Exercise: Repeat everything from the first line of the listing below through the line that contains "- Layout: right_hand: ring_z", exactly. Leave out pictures.
---------- Data extract
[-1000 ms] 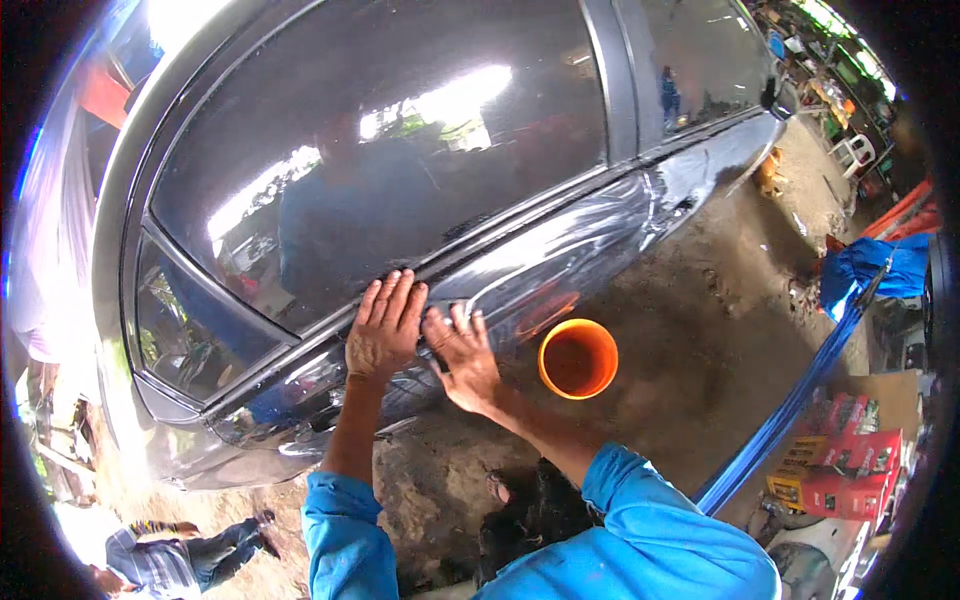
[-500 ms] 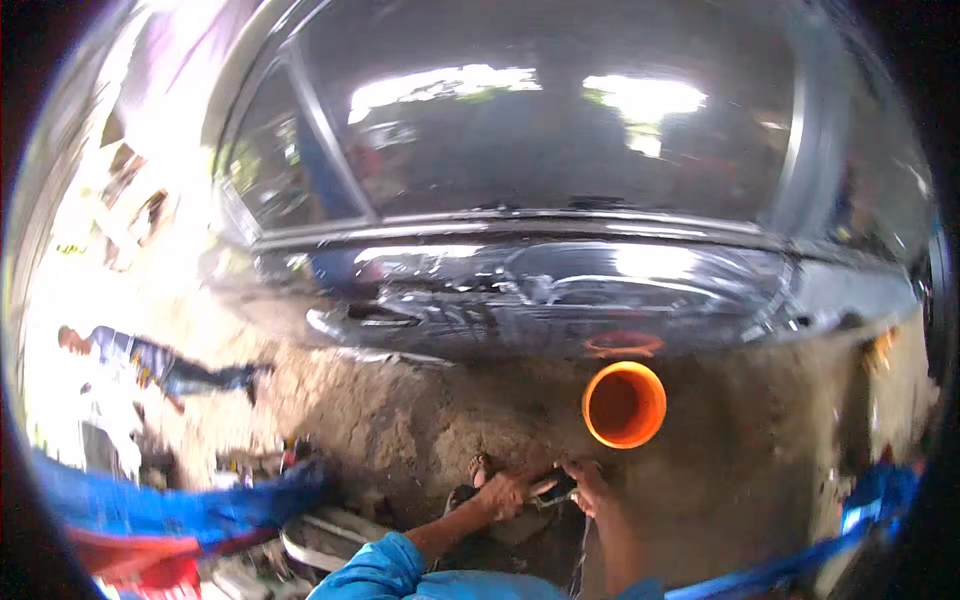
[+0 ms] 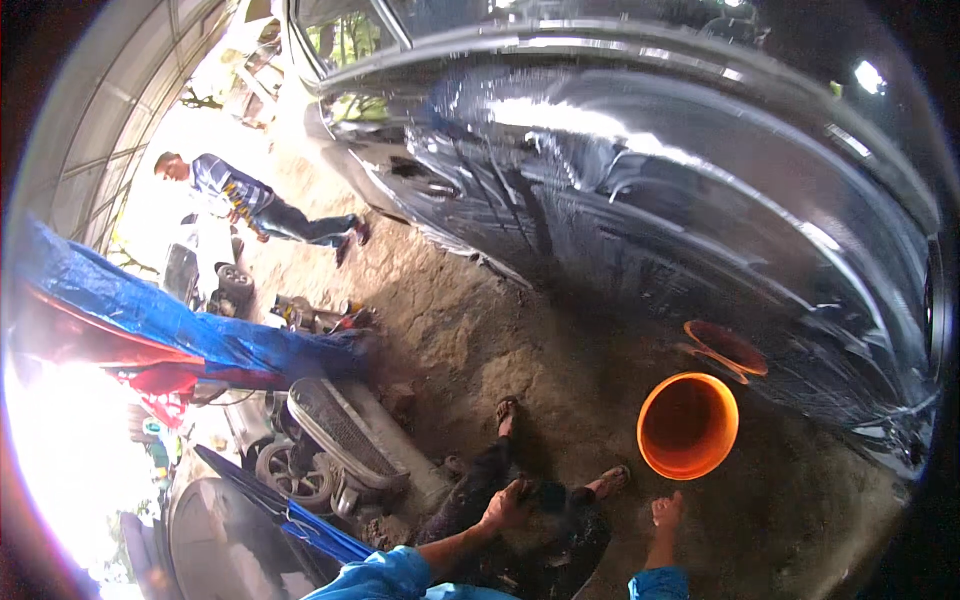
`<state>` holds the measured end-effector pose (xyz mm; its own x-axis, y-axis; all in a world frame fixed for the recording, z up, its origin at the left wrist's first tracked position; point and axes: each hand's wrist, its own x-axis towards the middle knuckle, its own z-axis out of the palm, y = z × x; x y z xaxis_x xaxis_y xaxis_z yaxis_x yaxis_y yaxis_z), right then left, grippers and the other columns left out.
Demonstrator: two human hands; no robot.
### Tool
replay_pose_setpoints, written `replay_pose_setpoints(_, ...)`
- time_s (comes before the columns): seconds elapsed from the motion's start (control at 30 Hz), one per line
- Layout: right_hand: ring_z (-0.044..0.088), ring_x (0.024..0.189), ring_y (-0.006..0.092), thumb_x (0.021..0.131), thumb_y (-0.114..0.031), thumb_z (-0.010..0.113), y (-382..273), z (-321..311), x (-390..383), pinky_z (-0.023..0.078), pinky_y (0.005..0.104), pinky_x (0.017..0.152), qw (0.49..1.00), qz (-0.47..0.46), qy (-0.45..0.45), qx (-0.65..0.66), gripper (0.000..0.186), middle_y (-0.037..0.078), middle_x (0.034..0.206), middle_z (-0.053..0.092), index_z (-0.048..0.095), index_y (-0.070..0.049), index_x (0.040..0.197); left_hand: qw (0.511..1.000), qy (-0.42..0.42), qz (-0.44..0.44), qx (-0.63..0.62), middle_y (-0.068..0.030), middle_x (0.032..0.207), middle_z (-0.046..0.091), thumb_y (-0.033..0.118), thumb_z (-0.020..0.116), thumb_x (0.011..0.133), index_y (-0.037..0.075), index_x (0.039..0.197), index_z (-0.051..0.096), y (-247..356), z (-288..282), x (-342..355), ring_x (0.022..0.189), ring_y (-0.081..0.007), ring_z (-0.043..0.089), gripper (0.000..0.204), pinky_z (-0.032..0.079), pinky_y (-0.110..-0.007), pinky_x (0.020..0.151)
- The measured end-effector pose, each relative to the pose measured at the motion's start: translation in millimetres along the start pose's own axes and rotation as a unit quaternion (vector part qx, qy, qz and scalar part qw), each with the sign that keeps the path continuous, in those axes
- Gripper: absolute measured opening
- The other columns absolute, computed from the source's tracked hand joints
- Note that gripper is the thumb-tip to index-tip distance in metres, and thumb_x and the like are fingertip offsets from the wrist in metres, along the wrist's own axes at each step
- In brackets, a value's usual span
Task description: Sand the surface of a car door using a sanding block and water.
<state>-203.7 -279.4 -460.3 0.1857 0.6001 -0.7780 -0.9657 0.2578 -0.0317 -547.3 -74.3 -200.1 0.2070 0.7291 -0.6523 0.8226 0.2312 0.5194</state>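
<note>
My left hand (image 3: 506, 507) is closed in front of my dark trousers, and what it grips is dark and hard to make out. Lower right, my right hand (image 3: 667, 512) has its fingers curled in, with nothing visible in them. Just beyond that hand an orange bucket (image 3: 648, 437) stands on the ground, its inside in shadow. Beside the bucket rises the glossy black side of a car (image 3: 650, 230), streaked with whitish smears, and the bucket's rim is mirrored in it.
To the left, a person (image 3: 235, 190) in a checked shirt stands on the dirt ground (image 3: 440, 310). A blue tarp (image 3: 200, 335) hangs nearer, above a grey car grille (image 3: 345, 435), a wheel (image 3: 295, 475) and other car parts. My feet are between these parts and the bucket.
My hands were close together around a small pale thing; now they are apart, and that thing is not visible. My view has turned left and down, showing more ground and car parts.
</note>
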Motion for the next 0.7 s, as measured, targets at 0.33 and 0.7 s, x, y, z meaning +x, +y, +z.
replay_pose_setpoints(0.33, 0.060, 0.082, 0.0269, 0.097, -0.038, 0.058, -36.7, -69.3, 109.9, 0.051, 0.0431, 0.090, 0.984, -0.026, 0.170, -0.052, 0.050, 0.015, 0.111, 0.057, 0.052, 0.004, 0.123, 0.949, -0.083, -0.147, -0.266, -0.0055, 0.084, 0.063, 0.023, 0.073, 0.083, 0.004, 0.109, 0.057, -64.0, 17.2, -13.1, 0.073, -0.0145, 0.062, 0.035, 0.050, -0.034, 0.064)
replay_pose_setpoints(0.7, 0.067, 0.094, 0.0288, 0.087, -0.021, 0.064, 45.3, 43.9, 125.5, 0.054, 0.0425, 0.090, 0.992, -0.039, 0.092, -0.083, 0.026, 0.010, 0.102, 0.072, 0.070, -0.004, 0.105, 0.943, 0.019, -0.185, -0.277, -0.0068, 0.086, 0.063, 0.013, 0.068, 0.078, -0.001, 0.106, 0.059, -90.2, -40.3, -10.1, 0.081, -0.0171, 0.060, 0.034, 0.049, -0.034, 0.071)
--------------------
Task response:
[-1000 ms] 
[-500 ms] 
[+0 ms] 
`<state>` holds the measured end-effector pose (xyz mm; its own x-axis, y-axis; all in a world frame fixed for the recording, z up, its origin at the left wrist's first tracked position; point and axes: each hand's wrist, its own x-axis towards the middle knuckle, its own z-axis out of the palm, y = z × x; x y z xaxis_x xaxis_y xaxis_z yaxis_x yaxis_y yaxis_z), right then left, grippers and the other columns left out.
Demonstrator: two human hands; no robot.
### Tool
replay_pose_setpoints, written `replay_pose_setpoints(_, ...)`
- time_s (comes before the columns): seconds elapsed from the motion's start (control at 30 Hz), one per line
- Layout: right_hand: ring_z (-0.044..0.088), ring_x (0.024..0.189), ring_y (-0.006..0.092), thumb_x (0.021..0.131), thumb_y (-0.114..0.031), thumb_z (-0.010..0.113), y (-382..273), z (-321..311), x (-390..383), pinky_z (-0.023..0.078), pinky_y (0.005..0.104), pinky_x (0.017..0.152), qw (0.49..1.00), qz (-0.47..0.46), qy (-0.45..0.45), qx (-0.65..0.66), gripper (0.000..0.186), middle_y (-0.037..0.078), middle_x (0.034..0.206), middle_z (-0.053..0.092), index_z (-0.048..0.095), index_y (-0.070..0.049), index_x (0.040..0.197); left_hand: qw (0.511..1.000), qy (-0.42..0.42), qz (-0.44..0.44), qx (-0.63..0.62), middle_y (-0.068..0.030), middle_x (0.032..0.207), middle_z (-0.046..0.091), thumb_y (-0.033..0.118), thumb_z (-0.020..0.116), thumb_x (0.011..0.133), index_y (-0.037..0.075), index_x (0.039..0.197), index_z (-0.051..0.096), y (-247..356), z (-288..282), x (-342..355), ring_x (0.022..0.189), ring_y (-0.081..0.007), ring_z (-0.043..0.089), gripper (0.000..0.204), pinky_z (-0.032..0.079), pinky_y (-0.110..-0.007), pinky_x (0.020..0.151)

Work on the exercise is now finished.